Let us hook this in a bit. What is the implication? The implication is that God did not, in absolute genocidal fashion, kill every single human being, and every single animal, (outside of the ark) on the Earth. This is because the account is not constructed upon a historical event. So to ask the question of its historicity concerning the flood misses the point of its message as well as its place in the Bible. But this considered, many Christians do actually believe in a global flood and obviously Ham would be one of them. If this is true then Ham has essentially set up a monument celebrating divine mass genocide. Alexis Misra therefore rightly poses a question, “If evangelicals believe this is a true story and that millions perished in the cruelest way, why is there rejoicing and not sorrow? Why is it treated as a tourist attraction rather than a memorial?” (7).
She goes on, explaining that “The staggering death toll that occurred according to the Bible’s [flood] was enough to make me a certified skeptic… so surely, hardcore inerrant-Bible-believing evangelicals would be doubly sickened by it, no? No. They’re not – quite the opposite, in fact. They have built a “world-class” (their words, not mine) attraction out of it… In the Bible, God obliterated humanity, and that should be a heart-wrenching realization for evangelicals. It was a far greater horror than that committed by even Adolf Hitler, and building a monument commemorating this atrocity is like modern-day Germany proudly displaying a gas chamber.” I fail to fault Misra’s thoughts.
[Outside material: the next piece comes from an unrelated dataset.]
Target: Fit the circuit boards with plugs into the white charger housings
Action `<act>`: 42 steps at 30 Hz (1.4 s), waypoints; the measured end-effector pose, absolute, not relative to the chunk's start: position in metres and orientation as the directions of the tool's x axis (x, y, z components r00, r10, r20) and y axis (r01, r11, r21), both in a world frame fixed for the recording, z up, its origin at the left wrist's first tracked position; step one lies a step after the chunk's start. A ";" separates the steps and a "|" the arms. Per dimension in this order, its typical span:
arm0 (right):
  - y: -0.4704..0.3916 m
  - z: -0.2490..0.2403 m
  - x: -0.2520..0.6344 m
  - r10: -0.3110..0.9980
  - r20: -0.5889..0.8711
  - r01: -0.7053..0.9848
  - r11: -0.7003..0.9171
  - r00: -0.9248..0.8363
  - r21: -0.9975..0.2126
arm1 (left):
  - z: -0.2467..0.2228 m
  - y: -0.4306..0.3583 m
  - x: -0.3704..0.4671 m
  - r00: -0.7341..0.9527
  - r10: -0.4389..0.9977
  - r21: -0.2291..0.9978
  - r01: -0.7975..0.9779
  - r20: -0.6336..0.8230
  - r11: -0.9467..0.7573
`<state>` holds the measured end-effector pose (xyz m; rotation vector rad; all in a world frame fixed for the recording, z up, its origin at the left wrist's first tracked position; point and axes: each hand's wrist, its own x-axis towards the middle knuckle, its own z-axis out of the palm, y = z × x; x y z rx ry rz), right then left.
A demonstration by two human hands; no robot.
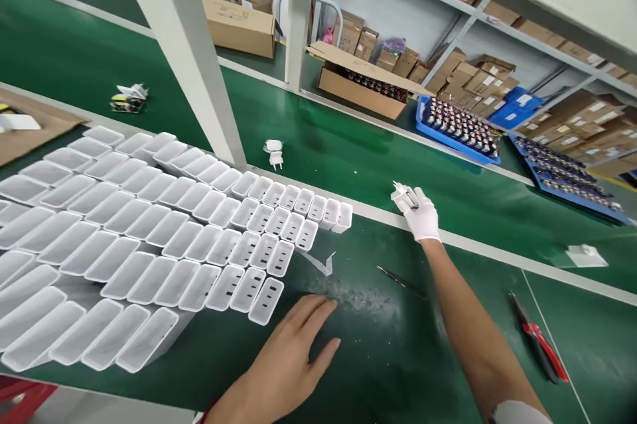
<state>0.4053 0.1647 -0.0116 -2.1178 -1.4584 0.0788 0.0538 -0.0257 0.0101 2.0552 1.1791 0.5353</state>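
My right hand point(423, 218), in a white glove, reaches over the far edge of the green work surface. Its fingers are closed round a small white plug adapter point(399, 194); the side under the fingers is hidden. Bare and with fingers stretched out, my left hand point(293, 351) is low over the near surface and holds nothing. Closest to it is the front end of the rows of open white plastic housings point(266, 301), several with dark slots in their bottoms. A thin clear strip point(322, 265) and tweezers point(401, 280) lie between my hands.
Red-and-black pliers point(540, 341) lie at right. On the conveyor beyond are white plug parts point(274, 153), a yellow-and-white part point(129, 99) and a white piece point(587, 255). Blue trays point(455, 139) and a carton point(363, 95) hold small components. A white post point(186, 52) rises behind the housings.
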 end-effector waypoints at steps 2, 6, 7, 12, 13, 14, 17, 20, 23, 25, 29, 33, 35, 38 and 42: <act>0.155 -0.007 0.405 0.834 0.325 0.846 -0.273 0.446 -0.459 | 0.013 -0.020 0.057 0.424 0.896 0.637 0.656 0.132 -0.405; 0.139 0.013 0.386 0.817 0.483 0.907 -0.108 0.314 -0.406 | 0.009 0.003 0.077 0.284 0.933 0.346 0.871 0.222 -0.348; 0.137 0.019 0.376 0.842 0.492 0.929 -0.031 0.223 -0.369 | 0.008 0.009 0.082 0.276 0.938 0.292 0.898 0.210 -0.330; 0.158 0.051 0.310 0.966 0.256 0.975 0.094 -0.040 -0.202 | 0.011 0.024 0.090 0.296 0.927 0.211 0.915 0.232 -0.345; 0.167 0.056 0.295 0.982 0.182 0.976 0.088 -0.051 -0.200 | 0.011 0.025 0.089 0.303 0.918 0.213 0.909 0.258 -0.359; 0.179 0.061 0.280 0.992 0.112 0.975 0.085 -0.063 -0.207 | 0.011 0.024 0.088 0.316 0.905 0.215 0.899 0.285 -0.382; 0.221 0.071 0.234 0.995 -0.015 0.969 0.094 -0.101 -0.228 | 0.008 0.021 0.088 0.389 0.853 0.247 0.840 0.347 -0.483; 0.265 0.070 0.190 0.989 -0.122 0.980 0.058 -0.082 -0.191 | 0.000 0.017 0.093 0.465 0.804 0.299 0.760 0.371 -0.577; 0.296 0.059 0.152 0.965 -0.261 0.992 0.008 -0.041 -0.125 | -0.009 0.014 0.096 0.500 0.786 0.301 0.736 0.364 -0.607; 0.307 0.048 0.136 0.948 -0.316 0.995 0.010 -0.041 -0.100 | -0.014 0.013 0.098 0.507 0.785 0.295 0.736 0.356 -0.609; 0.311 0.035 0.134 0.955 -0.292 0.992 0.015 -0.051 -0.122 | -0.022 0.012 0.101 0.503 0.788 0.301 0.737 0.356 -0.606; 0.292 0.045 0.164 0.973 -0.203 0.947 0.040 -0.110 -0.320 | -0.027 0.015 0.107 0.416 0.844 0.309 0.798 0.338 -0.517; 0.271 0.055 0.186 0.972 -0.134 0.872 0.109 -0.195 -0.478 | -0.028 0.019 0.109 0.388 0.867 0.327 0.814 0.312 -0.481; 0.226 0.068 0.223 0.965 -0.018 0.735 0.186 -0.260 -0.652 | -0.025 0.028 0.108 0.374 0.892 0.401 0.799 0.253 -0.449; 0.153 0.077 0.271 0.973 0.081 0.459 0.175 -0.218 -0.871 | -0.014 0.036 0.101 0.363 0.917 0.602 0.700 0.163 -0.384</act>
5. It’s a False Picture of Christianity.
YECs like Ham tend to believe that their way of seeing the Bible, Christianity, the flood and science is the only true way. To be a faithful Christian you have to believe as they do. However, this black and white way of seeing things is a problem since, as Walton explains, “Many Americans don’t fall easily into either camp. Many Christians won’t. They may have diverse opinions on sexual ethics, on life issues, on evolution, on hell, on what role government should play in society, on healthcare, and indeed on science.” But this is nowhere hinted at by Ham.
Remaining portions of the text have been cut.